Pero uno de los ensayos más siniestros tuvo lugar el 26 de julio de 1963. Dentro de un
programa para establecer la vulnerabilidad de las infraestructuras en caso de ataque
químico o bacteriológico, los científicos de Porton Down idearon liberar una bacteria en el
metro de Londres. Bajo la cobertura de una rutinaria toma de muestras, liberaron 30 gramos
de esporas del Bacillus globigii. Era lo que ellos llamaban un simulador, la sustancia era
inocua, aunque hoy se sabe que, puede provocar septicemia. La bacteria se extendió por
varias estaciones, hasta 15 kilómetros por los conductos de la ventilación. Los londinenses
no supieron hasta hace unos años que habían experimentado con ellos.

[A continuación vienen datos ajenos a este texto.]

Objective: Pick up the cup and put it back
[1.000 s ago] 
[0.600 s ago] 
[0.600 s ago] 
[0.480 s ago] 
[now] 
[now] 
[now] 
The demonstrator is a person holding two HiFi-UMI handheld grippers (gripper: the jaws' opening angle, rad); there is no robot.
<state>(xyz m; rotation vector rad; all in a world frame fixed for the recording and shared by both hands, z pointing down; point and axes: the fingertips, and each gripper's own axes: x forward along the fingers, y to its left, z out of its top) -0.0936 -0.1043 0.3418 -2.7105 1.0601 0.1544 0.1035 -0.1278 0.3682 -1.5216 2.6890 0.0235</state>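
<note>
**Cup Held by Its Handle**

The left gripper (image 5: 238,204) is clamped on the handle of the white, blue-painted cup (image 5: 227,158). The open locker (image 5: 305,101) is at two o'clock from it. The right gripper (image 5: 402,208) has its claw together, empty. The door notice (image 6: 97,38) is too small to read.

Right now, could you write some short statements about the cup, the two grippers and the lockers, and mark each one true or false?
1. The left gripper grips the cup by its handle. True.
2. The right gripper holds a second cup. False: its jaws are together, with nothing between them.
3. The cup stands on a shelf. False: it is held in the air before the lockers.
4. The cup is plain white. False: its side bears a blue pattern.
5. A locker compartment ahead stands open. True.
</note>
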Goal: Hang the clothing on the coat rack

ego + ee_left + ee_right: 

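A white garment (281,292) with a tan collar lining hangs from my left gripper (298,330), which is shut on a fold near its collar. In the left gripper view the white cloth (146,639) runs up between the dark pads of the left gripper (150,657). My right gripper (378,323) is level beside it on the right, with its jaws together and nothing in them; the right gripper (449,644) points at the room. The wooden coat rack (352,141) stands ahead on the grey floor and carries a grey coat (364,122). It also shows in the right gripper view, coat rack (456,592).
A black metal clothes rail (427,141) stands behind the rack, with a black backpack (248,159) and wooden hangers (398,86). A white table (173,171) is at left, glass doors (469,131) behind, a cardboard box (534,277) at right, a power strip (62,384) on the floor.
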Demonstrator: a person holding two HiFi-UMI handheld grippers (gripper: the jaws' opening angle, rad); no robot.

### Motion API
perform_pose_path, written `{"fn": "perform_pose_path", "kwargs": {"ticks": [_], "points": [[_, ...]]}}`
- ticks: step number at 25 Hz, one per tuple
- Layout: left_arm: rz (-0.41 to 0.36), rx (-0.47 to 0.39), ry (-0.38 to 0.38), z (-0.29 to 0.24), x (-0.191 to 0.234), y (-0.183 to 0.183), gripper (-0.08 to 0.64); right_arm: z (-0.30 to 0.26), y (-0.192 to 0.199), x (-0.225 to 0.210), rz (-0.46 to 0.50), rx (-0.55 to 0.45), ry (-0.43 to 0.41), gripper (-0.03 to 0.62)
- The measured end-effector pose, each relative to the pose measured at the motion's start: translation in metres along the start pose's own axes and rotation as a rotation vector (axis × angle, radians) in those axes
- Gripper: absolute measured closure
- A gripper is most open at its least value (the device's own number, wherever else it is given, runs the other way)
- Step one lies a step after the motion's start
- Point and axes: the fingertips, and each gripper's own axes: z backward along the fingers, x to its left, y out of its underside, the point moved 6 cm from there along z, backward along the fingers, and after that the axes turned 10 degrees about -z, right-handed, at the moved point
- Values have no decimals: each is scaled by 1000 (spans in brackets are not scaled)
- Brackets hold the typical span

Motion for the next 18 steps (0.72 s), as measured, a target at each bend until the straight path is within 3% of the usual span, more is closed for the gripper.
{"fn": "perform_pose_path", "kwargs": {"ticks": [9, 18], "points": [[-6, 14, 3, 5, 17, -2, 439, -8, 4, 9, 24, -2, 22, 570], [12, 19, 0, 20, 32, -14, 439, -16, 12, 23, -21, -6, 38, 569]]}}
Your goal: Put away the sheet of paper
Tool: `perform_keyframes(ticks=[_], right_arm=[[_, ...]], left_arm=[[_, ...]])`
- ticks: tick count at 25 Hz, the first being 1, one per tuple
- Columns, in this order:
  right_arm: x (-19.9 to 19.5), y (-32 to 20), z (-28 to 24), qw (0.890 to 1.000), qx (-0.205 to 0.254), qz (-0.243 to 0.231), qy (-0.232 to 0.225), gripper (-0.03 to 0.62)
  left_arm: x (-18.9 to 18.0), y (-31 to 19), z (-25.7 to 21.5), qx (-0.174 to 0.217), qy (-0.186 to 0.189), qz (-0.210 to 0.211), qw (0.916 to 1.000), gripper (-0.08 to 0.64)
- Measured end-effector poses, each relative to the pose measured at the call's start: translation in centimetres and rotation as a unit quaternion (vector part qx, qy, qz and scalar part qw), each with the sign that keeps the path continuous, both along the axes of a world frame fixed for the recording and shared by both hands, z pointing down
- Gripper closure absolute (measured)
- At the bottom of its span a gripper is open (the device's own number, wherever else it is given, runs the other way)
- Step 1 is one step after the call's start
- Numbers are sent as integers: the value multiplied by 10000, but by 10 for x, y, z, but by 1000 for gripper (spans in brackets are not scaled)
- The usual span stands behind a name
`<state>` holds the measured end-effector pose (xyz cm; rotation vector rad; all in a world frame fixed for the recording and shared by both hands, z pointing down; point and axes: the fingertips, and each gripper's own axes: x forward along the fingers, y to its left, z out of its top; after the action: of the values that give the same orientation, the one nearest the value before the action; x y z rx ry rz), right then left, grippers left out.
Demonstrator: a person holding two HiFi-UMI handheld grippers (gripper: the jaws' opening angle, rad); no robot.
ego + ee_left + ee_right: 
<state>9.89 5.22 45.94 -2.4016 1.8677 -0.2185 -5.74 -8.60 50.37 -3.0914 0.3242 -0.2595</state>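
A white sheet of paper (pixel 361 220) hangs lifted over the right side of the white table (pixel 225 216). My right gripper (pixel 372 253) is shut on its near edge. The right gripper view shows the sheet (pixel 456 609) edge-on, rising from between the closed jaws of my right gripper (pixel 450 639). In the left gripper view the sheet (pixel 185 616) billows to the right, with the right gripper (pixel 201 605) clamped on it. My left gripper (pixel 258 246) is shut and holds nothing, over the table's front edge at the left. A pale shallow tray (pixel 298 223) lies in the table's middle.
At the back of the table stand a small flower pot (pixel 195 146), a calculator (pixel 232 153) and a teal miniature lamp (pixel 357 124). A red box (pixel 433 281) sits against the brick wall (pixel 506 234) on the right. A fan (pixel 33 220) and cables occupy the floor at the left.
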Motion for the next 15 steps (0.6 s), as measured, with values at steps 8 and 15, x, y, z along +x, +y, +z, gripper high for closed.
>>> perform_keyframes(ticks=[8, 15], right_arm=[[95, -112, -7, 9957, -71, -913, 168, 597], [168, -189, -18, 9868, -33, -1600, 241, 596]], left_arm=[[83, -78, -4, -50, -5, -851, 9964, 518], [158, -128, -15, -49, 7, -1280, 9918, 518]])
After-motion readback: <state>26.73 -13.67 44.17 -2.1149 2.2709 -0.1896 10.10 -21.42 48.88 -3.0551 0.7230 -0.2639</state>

Pero el final los años 60 también llegó a Porton Down. La crisis de legitimidad del sistema,
el pacifismo, el desengaño con la sociedad burguesa hicieron mella en el programa
científico militar. Muchos de los veteranos científicos de Porton dimitieron, otros lo dejaron
enganchados al LSD. A las puertas de Porton Down se sucedieron manifestaciones
pidiendo su desmantelamiento. Desde entonces, aunque la actividad no se ha detenido, sí
que se ha reducido. De los más de 6.000 voluntarios que participaron en sus pruebas en los
50, se pasó a apenas 2.000 desde 1979 y hasta 1989. Ya no se experimenta con humanos,
pero sí con miles de animales.
En paralelo, se inició un movimiento entre centenares de veteranos de Porton exigiendo la
verdad, reconocimiento y compensaciones por los efectos que les habían provocado los
ensayos. Aunque un estudio de Oxford patrocinado por el Gobierno y publicado ya en este
siglo encontró una mayor tasa de muerte entre los portonianos, la investigación no estudió
el impacto mental o psicológico. La presión de los portonianos llevó a la reapertura del caso
del soldado Maddison. Tras la investigación judicial más larga del Reino Unido tras la de la
muerte de Lady Di, el jurado consideró que había sido un homicidio provocado por "la
aplicación de un agente nervioso en un experimento no terapéutico". Aquel juicio,
celebrado en 2004, llevó al profesor Schmidt a empezar Secret Science. Más importante,
gracias a Maddison, en 2008, las autoridades británicas reconocieron el daño causado, se
disculparon públicamente y compensaron económicamente a otros 359 de los casi 22.000
jóvenes soldados que pasaron por Porton Down.